## 2. Exploratory Data Analysis

## Part-One Sanitize and prepare data for modeling

**Important Topics**
* Dataset generation
    * Amazon SageMaker Ground Truth
    * Amazon SageMaker Ground Truth Plus
    * Amazon Mechanical Turk 
* Descriptive & Informative statistics
* Handling missing values and outliers

### a. Dataset Generation
Amazon SageMaker enables you to identify raw data, such as images, text files, and videos; add informative labels; and generate labeled synthetic data to create high-quality training datasets for your machine learning (ML) models. SageMaker offers two options, Amazon SageMaker Ground Truth Plus and Amazon SageMaker Ground Truth, which provide you with the flexibility to use an expert workforce to create and manage data labeling workflows on your behalf or manage your own data labeling workflows.

**Amazon SageMaker Ground Truth**
If you want the flexibility to build and manage your own data labeling workflows and workforce, you can use SageMaker Ground Truth. SageMaker Ground Truth is a data labeling service that makes it easy to label data and gives you the option to use human annotators through Amazon Mechanical Turk, third-party vendors, or your own private workforce.
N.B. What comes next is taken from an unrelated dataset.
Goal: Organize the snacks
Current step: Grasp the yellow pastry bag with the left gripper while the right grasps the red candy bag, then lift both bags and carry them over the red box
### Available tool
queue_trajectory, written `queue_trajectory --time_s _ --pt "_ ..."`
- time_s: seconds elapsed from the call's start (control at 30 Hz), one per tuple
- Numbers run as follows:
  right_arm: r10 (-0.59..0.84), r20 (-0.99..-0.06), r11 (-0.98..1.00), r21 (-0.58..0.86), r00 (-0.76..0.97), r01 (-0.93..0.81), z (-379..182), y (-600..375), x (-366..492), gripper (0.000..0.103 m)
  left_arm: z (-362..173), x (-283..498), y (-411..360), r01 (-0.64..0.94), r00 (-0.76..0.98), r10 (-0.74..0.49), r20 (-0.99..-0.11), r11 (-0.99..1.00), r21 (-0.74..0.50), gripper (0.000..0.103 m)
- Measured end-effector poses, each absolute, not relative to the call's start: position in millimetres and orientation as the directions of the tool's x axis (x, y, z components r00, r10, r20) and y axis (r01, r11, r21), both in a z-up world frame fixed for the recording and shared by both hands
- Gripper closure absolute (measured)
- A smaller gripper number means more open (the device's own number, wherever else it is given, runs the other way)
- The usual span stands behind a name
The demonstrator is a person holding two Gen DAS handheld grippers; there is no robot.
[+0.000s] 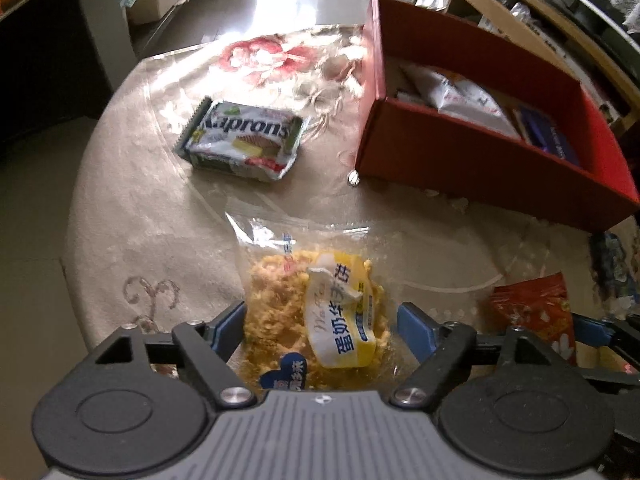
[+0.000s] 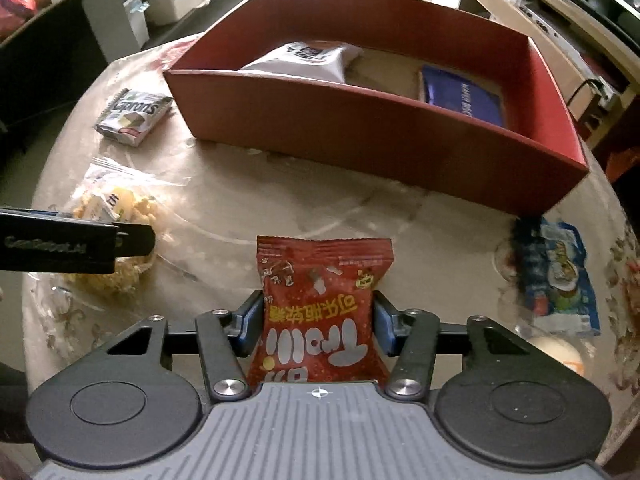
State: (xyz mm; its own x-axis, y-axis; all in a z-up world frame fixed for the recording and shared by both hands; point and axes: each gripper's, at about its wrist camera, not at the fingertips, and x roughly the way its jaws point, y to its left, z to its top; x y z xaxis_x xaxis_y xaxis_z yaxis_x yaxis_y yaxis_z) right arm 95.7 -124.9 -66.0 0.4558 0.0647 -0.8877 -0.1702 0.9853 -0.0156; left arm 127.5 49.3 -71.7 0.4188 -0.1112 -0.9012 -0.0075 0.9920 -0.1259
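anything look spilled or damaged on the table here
Nothing is spilled. The yellow waffle snack between the left gripper fingers looks crumbled inside its clear bag, with its label peeling up. The red candy pack in the right gripper and the red box look fine.

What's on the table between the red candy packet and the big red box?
Nothing: in the right wrist view, only bare beige tablecloth lies between the red candy packet in the right gripper and the red cardboard box.

Red box (image 2: 360, 132); red snack packet (image 2: 320, 312); yellow wafer bag (image 1: 320, 312); beige floral tablecloth (image 1: 160, 208).
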Motion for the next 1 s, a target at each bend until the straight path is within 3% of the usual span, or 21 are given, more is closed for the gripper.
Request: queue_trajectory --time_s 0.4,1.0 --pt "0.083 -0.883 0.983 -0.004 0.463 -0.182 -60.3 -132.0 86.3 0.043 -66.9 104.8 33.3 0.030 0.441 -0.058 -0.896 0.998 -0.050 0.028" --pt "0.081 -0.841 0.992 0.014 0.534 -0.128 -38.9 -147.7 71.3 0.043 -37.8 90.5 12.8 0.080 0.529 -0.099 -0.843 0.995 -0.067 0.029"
**Amazon SageMaker Ground Truth Plus**
With SageMaker Ground Truth Plus, you can create high-quality training datasets without having to build labeling applications or manage labeling workforces on your own. SageMaker Ground Truth Plus helps reduce data labeling costs by up to 40%. SageMaker Ground Truth Plus provides an expert workforce that is trained on ML tasks and can help meet your data security, privacy, and compliance requirements. You upload your data, and then SageMaker Ground Truth Plus creates and manages data labeling workflows and the workforce on your behalf.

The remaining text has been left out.